Holly Miranda, “Waves”, in https://www.youtube.com/watch?v=caAOw2TJOY8
A espada de Dâmocles. Essa coisa terrível, acionada
pelos outros que não toleram hábitos terríveis. Sabes? Há hábitos a que vem
colado adjetivo que os marginaliza; são os mal-afamados hábitos que gente terrível
acha que são terríveis. A protetora sociedade, nos seus trejeitos
paternalistas, com a certeza do dever de cuidar as suas (assim consideradas)

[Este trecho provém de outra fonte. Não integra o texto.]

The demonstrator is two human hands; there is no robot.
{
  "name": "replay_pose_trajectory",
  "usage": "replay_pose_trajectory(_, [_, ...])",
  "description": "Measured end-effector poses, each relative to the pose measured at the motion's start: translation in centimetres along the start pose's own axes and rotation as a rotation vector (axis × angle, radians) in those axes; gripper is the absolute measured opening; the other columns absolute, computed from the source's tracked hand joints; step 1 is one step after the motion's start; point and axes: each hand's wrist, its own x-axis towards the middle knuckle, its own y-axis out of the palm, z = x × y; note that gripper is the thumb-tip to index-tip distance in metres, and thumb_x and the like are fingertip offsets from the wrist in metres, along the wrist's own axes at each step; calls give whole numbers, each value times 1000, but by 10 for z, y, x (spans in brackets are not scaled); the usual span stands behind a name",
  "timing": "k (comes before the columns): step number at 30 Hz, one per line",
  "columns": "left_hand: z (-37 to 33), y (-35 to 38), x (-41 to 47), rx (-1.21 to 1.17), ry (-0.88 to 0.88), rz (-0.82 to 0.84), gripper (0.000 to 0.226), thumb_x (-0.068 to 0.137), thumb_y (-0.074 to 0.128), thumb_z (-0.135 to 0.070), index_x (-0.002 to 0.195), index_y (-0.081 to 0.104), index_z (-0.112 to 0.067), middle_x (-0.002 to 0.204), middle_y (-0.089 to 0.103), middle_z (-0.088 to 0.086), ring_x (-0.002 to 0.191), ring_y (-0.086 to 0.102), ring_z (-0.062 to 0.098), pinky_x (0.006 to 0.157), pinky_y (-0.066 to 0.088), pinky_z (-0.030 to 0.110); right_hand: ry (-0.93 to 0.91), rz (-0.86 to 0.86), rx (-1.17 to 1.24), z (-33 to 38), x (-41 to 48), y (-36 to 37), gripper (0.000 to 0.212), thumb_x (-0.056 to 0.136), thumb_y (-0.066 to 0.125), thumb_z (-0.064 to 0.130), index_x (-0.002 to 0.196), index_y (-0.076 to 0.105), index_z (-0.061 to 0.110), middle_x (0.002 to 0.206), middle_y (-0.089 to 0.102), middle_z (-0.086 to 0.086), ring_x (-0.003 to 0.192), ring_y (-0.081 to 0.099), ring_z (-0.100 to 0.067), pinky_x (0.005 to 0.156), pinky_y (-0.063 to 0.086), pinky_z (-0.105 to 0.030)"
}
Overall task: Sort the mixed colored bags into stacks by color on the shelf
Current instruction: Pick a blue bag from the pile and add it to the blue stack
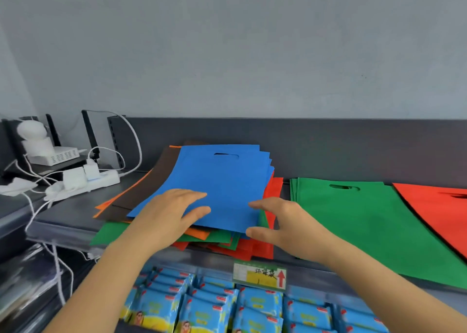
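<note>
Left fingers [194, 196] lie spread flat on the blue bag [222, 181]; right fingers [255, 204] splay open at its corner. Loose mixed pile [227, 244] underneath could easily slide off the shelf [63, 221].

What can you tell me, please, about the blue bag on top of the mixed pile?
The blue bag is a flat rectangle of matte, fabric-like material with a cut-out handle slot near its far edge. It lies on top of the mixed pile on the shelf, over more blue sheets fanned at its right. The left hand rests flat on its near left part; the right hand touches its near right corner, fingers spread.
</note>
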Motion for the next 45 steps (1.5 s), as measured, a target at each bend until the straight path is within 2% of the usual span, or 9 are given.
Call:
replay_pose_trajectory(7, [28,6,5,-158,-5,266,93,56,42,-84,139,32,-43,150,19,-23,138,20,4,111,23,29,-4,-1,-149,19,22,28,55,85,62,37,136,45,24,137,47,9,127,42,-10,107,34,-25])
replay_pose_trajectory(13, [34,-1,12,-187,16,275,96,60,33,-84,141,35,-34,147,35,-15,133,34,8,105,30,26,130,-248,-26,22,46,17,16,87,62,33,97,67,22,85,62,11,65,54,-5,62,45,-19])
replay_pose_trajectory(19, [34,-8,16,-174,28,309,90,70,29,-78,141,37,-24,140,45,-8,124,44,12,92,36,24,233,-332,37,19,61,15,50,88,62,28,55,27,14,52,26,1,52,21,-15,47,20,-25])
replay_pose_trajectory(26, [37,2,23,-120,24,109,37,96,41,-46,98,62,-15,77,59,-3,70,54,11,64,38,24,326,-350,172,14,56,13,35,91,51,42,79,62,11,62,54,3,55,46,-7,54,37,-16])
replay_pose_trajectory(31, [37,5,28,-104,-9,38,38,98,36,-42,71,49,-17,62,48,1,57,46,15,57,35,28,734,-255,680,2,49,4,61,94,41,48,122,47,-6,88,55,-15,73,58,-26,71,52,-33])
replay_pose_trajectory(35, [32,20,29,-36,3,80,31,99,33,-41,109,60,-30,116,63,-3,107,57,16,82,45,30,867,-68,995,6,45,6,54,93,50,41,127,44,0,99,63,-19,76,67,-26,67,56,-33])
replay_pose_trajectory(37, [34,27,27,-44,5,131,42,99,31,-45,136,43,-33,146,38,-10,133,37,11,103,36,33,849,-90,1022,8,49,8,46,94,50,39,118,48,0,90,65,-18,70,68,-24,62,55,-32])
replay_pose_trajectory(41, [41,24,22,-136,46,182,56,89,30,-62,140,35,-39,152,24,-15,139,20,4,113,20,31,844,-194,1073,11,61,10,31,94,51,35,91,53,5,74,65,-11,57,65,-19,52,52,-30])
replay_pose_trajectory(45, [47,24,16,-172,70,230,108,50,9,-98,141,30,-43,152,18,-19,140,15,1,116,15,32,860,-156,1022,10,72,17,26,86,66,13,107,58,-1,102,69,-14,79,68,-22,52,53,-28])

tresmalhadas ovelhas, faz julgamentos sumários e decreta sentenças
contundentes: à gente dos maus hábitos, o degredo. Um lugar pequeno num canto
obscuro, para onde são atirados. Pois não contaminam ninguém com os comportamentos
que se desviam da norma – e a norma, a tão bela norma, exige respeito íntegro e
sanção implacável para o seu desvio.
O que falta indagar é se juízes tão generosos que cuidam
dos desfalecimentos dos outros não têm os seus privados vícios, todavia
cuidadosamente escondidos do olhar ávido de outros. Sabes? Quando aparece um
meirinho a destilar prédica pedagogicamente moralizadora, apetece saltar, ato
contínuo, para os domínios que levam suas sumidades à exasperação. Primeiro,
apenas porque sim. A paternalista proteção, que não é pedida pelos que andam
perdidos no meio de tão maus hábitos, é um convite à transgressão. Segundo, ao
sermos achacados à imperfeição, os julgadores dos hábitos dos outros têm os
seus próprios podres. A superioridade que destilam soçobra aos seus pés. Melhor
fariam se cuidassem das suas vidinhas e estivessem calados sobre o que os
outros fazem ou deixam de fazer.
A semântica de tudo isto é outra perplexidade: a palavra
transgressão e o que ela evoca exigem uma interiorização. O que é transgressão pode
sê-lo apenas por desafio aos curadores dos bons hábitos que não hesitam em
espezinhar a vontade dos que, na sua maneira de ver, transgridem. Mas os que são
atirados para o labéu da transgressão podem, em não exercitando o espírito de
contradição, ter maus hábitos (na forma convencionada) sem a noção de que estão
a transgredir. A transgressão é o chicote social para inquietar as consciências,
quando as consciências se incomodam com o exterior a si e os julgamentos que
sobre elas se impõem.
Não te apoquentes: os maus hábitos só são maus para os
outros. E como os outros não contam para este rosário, deixa-os entretidos a
serem julgadores de vidas alheias. À falta de coragem para se arreliarem com as
pessoais importunações, espiolham o que os outros fazem. Eis o seu estalão. E eis
como a sua superior moral se reduz a nada se outros lhes fizerem o que eles
tanto gostam de fazer (espiolhar vidas alheias).